TASK DIRECTIONS
Once a line is found to contain "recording", copy it out of the listing.

SUPPLIED INFORMATION

_ _ _

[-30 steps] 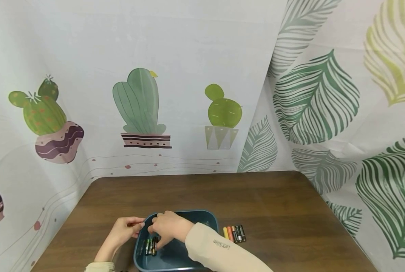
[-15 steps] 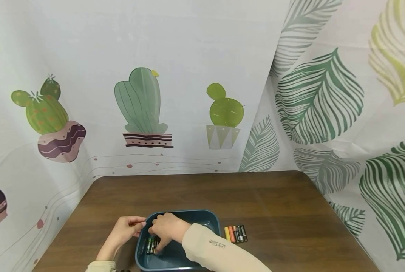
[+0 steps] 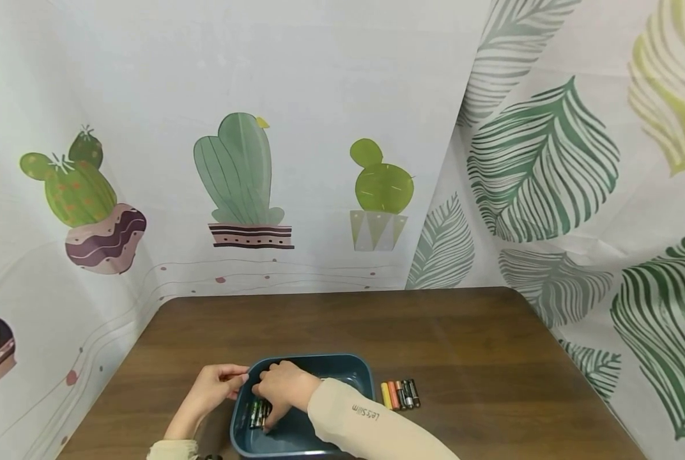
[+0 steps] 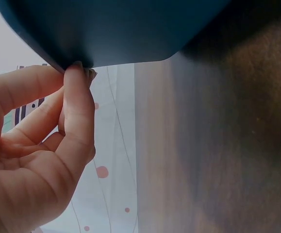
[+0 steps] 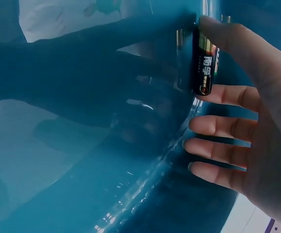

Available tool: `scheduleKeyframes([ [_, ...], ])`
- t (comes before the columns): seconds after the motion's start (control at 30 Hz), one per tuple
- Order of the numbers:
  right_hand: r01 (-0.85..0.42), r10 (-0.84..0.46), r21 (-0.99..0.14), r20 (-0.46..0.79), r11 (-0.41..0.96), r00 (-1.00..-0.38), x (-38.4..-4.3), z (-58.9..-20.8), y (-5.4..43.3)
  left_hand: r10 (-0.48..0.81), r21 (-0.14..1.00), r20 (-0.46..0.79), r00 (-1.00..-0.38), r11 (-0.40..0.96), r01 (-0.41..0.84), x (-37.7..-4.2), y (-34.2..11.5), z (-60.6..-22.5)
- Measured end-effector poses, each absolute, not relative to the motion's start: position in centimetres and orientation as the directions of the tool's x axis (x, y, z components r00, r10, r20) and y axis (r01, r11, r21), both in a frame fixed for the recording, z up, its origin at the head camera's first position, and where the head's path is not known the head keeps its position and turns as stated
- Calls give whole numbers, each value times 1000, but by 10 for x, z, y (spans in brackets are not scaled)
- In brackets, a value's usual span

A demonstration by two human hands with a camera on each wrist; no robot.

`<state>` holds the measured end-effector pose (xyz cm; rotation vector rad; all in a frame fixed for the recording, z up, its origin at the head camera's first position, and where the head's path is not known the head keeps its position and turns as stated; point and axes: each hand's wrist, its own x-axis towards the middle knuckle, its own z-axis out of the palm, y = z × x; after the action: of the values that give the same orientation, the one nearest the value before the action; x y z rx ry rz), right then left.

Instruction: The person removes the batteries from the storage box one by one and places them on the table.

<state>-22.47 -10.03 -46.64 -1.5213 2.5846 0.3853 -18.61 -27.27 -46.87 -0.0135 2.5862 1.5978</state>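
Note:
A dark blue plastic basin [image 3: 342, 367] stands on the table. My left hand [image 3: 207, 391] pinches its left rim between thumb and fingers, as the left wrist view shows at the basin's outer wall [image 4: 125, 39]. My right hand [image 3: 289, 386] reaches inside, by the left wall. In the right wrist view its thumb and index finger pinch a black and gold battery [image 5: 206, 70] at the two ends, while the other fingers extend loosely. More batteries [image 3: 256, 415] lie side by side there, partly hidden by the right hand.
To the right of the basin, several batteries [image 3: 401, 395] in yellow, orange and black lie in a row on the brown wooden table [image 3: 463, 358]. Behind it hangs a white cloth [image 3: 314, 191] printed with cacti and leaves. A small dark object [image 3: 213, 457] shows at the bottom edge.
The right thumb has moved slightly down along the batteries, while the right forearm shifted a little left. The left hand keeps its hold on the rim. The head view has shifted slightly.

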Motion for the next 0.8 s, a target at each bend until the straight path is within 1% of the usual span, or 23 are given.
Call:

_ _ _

COMPLETED EXERCISE
- Measured end-effector poses, each absolute, not relative to the motion's start: position in centimetres and orientation as the directions of the tool's x axis (x, y, z components r00, r10, r20) and y axis (r01, r11, r21), both in a frame fixed for the recording, z up, its origin at the head camera's first position, and where the head's path is not known the head keeps its position and turns as stated
`<state>` holds the measured end-effector pose (xyz cm; rotation vector rad; all in a frame fixed for the recording, z up, its origin at the head camera's first position, and where the head's path is not known the head keeps its position and turns as stated; point and axes: each hand's wrist, its own x-axis towards the middle knuckle, its own z-axis out of the palm, y = z × x; after the action: of the values that give the same orientation, the one nearest the value before the action; x y z rx ry rz), right then left.

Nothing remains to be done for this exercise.